The Deram Anthology 1966−1968 / David Bowie


いたずらっ子のようなこの笑顔はなんだろう。顔は人の心を映し出す。偽りの心を悟られないようにと奇麗な言葉をどんなに並べ立てたとしても、瞳を覗けばその人の心の中が見えてくるものだ。ボウイは1947年生まれというから、このデラム時代の活動は彼の19歳から21歳までの間の記録となる。この瞳から何を読み取ることができるだろうか。

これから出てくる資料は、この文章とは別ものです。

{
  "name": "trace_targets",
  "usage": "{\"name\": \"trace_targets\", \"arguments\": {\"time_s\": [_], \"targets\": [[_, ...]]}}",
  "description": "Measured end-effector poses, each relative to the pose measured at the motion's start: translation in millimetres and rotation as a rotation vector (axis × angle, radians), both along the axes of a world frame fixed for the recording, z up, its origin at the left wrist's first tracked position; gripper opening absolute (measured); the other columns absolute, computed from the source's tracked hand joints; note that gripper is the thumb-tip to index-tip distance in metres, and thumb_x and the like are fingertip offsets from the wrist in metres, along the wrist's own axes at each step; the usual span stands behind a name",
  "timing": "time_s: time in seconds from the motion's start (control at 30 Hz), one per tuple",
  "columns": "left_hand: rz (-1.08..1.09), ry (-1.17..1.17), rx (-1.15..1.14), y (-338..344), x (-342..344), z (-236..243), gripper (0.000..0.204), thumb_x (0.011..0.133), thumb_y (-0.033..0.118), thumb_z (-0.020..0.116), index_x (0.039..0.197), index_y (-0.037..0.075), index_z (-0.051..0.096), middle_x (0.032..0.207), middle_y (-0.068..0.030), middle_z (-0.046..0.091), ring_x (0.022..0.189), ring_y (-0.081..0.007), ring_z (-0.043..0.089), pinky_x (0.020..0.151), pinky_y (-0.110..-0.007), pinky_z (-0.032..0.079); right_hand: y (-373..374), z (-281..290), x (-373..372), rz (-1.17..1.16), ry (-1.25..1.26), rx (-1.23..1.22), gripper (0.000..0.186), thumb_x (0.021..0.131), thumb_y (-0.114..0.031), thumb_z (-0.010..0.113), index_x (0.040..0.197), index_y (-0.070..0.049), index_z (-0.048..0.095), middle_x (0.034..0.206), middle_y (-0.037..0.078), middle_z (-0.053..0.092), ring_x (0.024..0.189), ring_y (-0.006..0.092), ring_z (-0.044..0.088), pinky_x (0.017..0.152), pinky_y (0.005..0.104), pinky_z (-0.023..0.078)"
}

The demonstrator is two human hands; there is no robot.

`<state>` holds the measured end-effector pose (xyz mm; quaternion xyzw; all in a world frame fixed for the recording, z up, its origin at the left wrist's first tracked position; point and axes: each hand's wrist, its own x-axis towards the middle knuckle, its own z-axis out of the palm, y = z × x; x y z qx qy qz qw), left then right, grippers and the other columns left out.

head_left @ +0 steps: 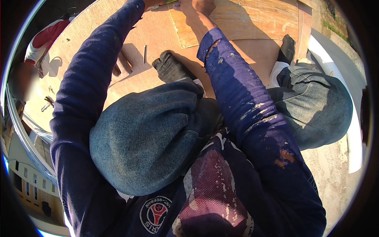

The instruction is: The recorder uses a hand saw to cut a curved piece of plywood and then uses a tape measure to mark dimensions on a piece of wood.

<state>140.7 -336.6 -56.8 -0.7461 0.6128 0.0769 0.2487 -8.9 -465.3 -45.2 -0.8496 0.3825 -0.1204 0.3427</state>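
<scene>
Both my arms reach forward to the top edge of the view, over a large pale plywood sheet [85,29]. My left hand [152,3] is mostly cut off by that edge, and its fingers do not show. My right hand [198,10] bends at the wrist beside the left edge of a smaller, more orange plywood piece [252,19]. Its fingers are largely out of view. Between the two hands a thin yellow-green strip [169,1] shows, too little of it to name. What either hand holds cannot be made out.
On the sheet by my left sleeve lie a brown stick-like piece [125,63] and a thin short rod [145,54]. Small metal bits [47,104] lie farther left. Another person's red-and-white sleeve [44,37] is at the left edge. A curved white strip [352,134] stands right of my knee.
</scene>
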Motion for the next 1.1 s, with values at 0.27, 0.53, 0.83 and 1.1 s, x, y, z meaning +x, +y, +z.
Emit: {"name": "trace_targets", "arguments": {"time_s": [0.27,0.53,0.83,1.1], "targets": [[-0.023,-0.044,-0.073,10.5,-0.5,-5.2,0.022,0.086,0.031,0.066,0.086,0.011,0.075,0.065,-0.0022,0.069,0.052,-0.0196,0.064,0.042,-0.041,0.043,8.7,-4.4,-3.7,0.062,-0.045,-0.049,0.036,0.085,-0.039,0.069,0.083,-0.003,0.07,0.089,0.02,0.071,0.086,0.0391,0.068,0.079,0.0488,0.053],[0.018,-0.034,-0.017,10.9,-4.9,2.8,0.023,0.08,0.032,0.071,0.086,0.01,0.074,0.065,-0.0015,0.067,0.054,-0.0195,0.065,0.044,-0.041,0.045,9.3,5.7,-9.8,0.039,-0.059,0.012,0.038,0.087,-0.04,0.067,0.08,-0.002,0.07,0.088,0.02,0.07,0.087,0.0399,0.067,0.08,0.0488,0.053],[-0.068,-0.088,-0.073,20.0,-12.2,-5.2,0.021,0.078,0.028,0.071,0.083,0.008,0.075,0.068,-0.0048,0.068,0.06,-0.0227,0.066,0.044,-0.041,0.045,17.3,17.4,-14.8,0.0,-0.089,-0.017,0.03,0.085,-0.034,0.072,0.081,-0.005,0.065,0.085,0.018,0.07,0.08,0.0372,0.068,0.075,0.047,0.054],[-0.117,-0.155,-0.164,24.7,-26.2,-8.8,0.016,0.078,0.023,0.069,0.074,0.008,0.074,0.062,-0.0063,0.066,0.056,-0.0238,0.063,0.042,-0.042,0.041,16.5,12.2,-27.2,0.013,-0.204,0.065,0.029,0.086,-0.034,0.074,0.081,-0.007,0.066,0.081,0.016,0.069,0.076,0.0315,0.068,0.072,0.0452,0.053]]}}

今でこそデイヴィッド・ボウイは世界的なロックスターだが、デビュー当時はヒットに恵まれなかったようだ。初期ボウイの代表作と思われる「愛は火曜までLoveYouTillTuesday」でさえ当時はヒットしなかったという。俺はこの曲が大好きだ。このアルバムにはデビューアルバム「デビッド・ボウイDavidBowie」に収められたものと、シングル・カットされたバージョンの両方が収められている。デラム最初のシングル「ラバー・バンド」も良い曲だ。これもアルバムに収められたものとシングルカット・バージョンの両方が収められている。デラム2枚目のシングルだった「ラフィング・ノーム」もいい。

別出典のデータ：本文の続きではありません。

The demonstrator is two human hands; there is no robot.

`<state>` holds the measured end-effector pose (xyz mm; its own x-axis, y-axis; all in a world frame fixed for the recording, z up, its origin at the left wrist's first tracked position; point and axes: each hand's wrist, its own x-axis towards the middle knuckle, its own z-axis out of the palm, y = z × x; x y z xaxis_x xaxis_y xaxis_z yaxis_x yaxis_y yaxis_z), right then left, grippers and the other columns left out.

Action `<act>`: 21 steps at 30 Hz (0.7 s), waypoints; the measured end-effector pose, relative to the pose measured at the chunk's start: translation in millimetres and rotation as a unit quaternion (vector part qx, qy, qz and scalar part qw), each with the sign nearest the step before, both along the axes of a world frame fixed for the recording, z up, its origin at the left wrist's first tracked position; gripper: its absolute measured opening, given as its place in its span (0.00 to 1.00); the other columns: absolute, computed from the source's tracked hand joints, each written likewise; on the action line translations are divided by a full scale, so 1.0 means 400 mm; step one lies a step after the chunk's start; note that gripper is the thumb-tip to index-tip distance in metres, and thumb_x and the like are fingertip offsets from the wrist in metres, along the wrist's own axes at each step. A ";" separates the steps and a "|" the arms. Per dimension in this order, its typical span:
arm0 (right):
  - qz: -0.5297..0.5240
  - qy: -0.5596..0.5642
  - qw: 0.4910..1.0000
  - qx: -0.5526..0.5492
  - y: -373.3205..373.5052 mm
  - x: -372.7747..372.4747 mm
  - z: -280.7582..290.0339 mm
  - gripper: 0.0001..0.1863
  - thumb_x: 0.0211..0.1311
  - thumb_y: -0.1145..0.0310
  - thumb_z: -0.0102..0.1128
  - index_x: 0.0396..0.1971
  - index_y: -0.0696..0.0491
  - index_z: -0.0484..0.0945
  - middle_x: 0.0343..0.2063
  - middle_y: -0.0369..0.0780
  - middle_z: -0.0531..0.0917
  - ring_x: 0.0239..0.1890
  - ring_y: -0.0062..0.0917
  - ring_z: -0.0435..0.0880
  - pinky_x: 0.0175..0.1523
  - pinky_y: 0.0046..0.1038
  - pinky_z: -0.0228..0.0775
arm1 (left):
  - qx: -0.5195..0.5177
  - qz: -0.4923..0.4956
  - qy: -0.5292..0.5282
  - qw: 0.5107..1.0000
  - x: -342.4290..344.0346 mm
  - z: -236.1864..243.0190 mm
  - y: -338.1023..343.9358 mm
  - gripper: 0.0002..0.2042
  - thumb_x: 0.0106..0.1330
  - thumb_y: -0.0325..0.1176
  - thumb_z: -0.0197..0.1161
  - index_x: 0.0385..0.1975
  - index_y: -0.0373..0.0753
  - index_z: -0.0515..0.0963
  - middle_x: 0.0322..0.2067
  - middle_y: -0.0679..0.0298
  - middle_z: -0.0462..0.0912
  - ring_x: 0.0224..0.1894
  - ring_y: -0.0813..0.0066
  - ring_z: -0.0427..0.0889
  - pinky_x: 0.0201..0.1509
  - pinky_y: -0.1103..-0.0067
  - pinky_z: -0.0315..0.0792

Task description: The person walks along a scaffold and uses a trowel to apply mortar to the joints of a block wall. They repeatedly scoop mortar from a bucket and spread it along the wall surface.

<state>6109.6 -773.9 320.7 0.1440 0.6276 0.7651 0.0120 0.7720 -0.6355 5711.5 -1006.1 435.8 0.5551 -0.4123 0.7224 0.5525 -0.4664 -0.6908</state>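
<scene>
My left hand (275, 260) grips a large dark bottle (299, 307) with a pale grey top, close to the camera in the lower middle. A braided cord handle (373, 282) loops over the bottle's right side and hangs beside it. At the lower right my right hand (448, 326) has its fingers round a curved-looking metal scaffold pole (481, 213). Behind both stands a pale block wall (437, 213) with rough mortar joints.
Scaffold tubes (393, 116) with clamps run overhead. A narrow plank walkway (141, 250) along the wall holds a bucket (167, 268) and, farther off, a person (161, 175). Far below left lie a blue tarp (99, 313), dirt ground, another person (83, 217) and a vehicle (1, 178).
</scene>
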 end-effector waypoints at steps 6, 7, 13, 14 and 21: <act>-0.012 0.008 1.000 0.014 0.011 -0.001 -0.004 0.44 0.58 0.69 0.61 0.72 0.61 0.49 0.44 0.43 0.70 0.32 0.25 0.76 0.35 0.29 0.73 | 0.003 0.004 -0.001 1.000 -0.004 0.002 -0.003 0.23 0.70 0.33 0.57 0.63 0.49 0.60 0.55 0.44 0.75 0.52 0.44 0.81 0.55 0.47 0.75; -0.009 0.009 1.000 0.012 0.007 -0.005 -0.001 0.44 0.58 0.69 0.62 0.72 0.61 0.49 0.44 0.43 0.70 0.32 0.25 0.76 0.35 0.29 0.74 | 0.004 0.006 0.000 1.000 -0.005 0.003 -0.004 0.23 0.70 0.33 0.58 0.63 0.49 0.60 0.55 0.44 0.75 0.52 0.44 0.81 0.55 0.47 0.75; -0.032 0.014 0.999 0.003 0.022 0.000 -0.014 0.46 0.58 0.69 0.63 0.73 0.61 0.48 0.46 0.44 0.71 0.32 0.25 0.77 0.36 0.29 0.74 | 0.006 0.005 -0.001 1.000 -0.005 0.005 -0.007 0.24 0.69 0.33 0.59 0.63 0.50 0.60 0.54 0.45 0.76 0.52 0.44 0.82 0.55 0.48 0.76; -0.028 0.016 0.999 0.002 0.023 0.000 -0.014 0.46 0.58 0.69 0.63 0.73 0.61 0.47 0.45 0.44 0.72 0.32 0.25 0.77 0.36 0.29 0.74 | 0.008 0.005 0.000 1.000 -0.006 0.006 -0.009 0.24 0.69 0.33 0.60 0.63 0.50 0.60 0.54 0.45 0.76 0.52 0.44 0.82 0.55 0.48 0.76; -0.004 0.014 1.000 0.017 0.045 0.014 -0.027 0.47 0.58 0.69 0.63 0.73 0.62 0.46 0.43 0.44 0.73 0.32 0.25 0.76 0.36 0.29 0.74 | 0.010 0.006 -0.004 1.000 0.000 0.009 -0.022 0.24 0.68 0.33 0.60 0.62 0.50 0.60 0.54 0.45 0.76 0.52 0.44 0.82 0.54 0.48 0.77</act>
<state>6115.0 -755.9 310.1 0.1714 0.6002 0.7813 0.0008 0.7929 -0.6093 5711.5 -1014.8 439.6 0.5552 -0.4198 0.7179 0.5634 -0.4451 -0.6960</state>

デラム・レーベル時代の録音から27曲がこのCDに収められている。ミュージシャンの個性は、デビュー当時に全て明らかになっている、というのが俺の持論だが、ここにある録音の数々には後のボウイの作品につながる楽曲のイメージが見られる。音楽を分析的に聴くのは好きではないが、ボウイの全貌を掴みたい俺にはたいへん興味深いアルバムだ。

このアルバムは1997年にポリドール株式会社/ポリグラム株式会社から「NicePrice」シリーズと題されて1,835円の廉価で発売された日本盤のCDだ。